1024-ary composite OAM shift keying for free-space optical communication system decoded by a two-step neural network.

The demand for high-dimensional encoding techniques for communication systems is increasing. Vortex beams carrying orbital angular momentum (OAM) provide new degrees of freedom for optical communication. In this study, we propose an approach for increasing the channel capacity of free-space optical communication systems by integrating superimposed orbital angular momentum (OAM) states and deep learning techniques. We generate composite vortex beams with topological charges ranging from -4 to 8 and radial coefficients ranging from 0 to 3. A phase difference among each OAM state is introduced to significantly increase the number of available superimposed states, achieving up to 1024-ary codes with distinct features. To accurately decode the high-dimensional codes, we propose a two-step convolutional neural network (CNN). The first step is to make a coarse classification of the codes, while the second step is to finely identify the code and achieve decoding.

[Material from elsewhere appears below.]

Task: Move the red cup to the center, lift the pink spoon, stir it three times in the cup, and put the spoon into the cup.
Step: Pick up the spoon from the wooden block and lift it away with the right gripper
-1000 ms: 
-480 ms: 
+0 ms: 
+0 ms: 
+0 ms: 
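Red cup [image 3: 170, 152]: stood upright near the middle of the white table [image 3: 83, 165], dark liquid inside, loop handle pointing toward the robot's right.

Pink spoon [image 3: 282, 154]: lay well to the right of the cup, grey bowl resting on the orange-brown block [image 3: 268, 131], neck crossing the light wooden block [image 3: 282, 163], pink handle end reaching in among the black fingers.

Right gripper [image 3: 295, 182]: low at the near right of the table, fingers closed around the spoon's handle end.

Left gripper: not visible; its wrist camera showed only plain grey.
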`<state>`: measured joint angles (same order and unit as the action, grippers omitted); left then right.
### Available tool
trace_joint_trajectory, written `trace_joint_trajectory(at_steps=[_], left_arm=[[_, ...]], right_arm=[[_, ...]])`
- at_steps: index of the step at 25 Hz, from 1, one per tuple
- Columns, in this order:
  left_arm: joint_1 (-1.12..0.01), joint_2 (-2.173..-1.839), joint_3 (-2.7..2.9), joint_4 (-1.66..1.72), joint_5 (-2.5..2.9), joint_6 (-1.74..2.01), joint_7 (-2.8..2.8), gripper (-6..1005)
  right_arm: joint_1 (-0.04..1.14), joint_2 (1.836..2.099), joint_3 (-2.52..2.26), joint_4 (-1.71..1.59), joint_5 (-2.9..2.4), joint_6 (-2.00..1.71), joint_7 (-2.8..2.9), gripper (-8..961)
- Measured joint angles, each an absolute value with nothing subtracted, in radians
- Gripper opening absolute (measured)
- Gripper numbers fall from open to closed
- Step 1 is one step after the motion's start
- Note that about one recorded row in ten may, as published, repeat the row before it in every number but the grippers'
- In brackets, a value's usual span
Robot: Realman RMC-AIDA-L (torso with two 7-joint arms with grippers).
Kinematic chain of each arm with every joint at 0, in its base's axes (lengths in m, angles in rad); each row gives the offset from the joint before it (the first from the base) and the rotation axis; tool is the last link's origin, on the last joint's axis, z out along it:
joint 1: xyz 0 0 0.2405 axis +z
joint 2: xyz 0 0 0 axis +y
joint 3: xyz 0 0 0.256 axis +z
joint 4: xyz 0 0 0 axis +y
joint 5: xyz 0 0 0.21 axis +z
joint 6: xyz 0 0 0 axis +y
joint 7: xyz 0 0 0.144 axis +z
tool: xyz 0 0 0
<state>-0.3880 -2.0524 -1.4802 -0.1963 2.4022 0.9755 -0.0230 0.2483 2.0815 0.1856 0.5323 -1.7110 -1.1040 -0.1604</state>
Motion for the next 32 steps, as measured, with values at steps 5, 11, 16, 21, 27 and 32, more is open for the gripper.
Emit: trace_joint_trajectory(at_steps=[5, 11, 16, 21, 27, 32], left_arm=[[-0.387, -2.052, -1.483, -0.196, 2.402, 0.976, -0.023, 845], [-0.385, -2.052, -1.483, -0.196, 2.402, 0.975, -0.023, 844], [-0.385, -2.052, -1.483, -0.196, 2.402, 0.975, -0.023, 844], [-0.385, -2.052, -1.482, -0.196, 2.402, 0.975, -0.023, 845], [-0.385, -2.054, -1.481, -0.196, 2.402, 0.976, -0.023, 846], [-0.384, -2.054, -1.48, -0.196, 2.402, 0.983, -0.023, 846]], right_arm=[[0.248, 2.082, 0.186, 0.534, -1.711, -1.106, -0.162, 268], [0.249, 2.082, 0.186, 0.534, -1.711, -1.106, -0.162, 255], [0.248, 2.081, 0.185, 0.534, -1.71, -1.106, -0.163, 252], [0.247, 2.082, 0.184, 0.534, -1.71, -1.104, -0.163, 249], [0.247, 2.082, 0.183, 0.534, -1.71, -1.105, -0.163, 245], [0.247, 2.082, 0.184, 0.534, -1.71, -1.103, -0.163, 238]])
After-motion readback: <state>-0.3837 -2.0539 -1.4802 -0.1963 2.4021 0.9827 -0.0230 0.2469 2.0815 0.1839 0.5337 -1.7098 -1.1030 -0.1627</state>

Our proposed method demonstrates 100% accuracy achieved for the coarse classification after 7 epochs, 100% accuracy achieved for the fine identification after 12 epochs, and 99.84% accuracy achieved for testing, which is much faster and more accurate than one-step decoding. To demonstrate the feasibility of our method, we successfully transmitted a 24-bit true-color Peppers image once with a resolution of 64 × 64 in the laboratory, yielding a bit error rate of 0.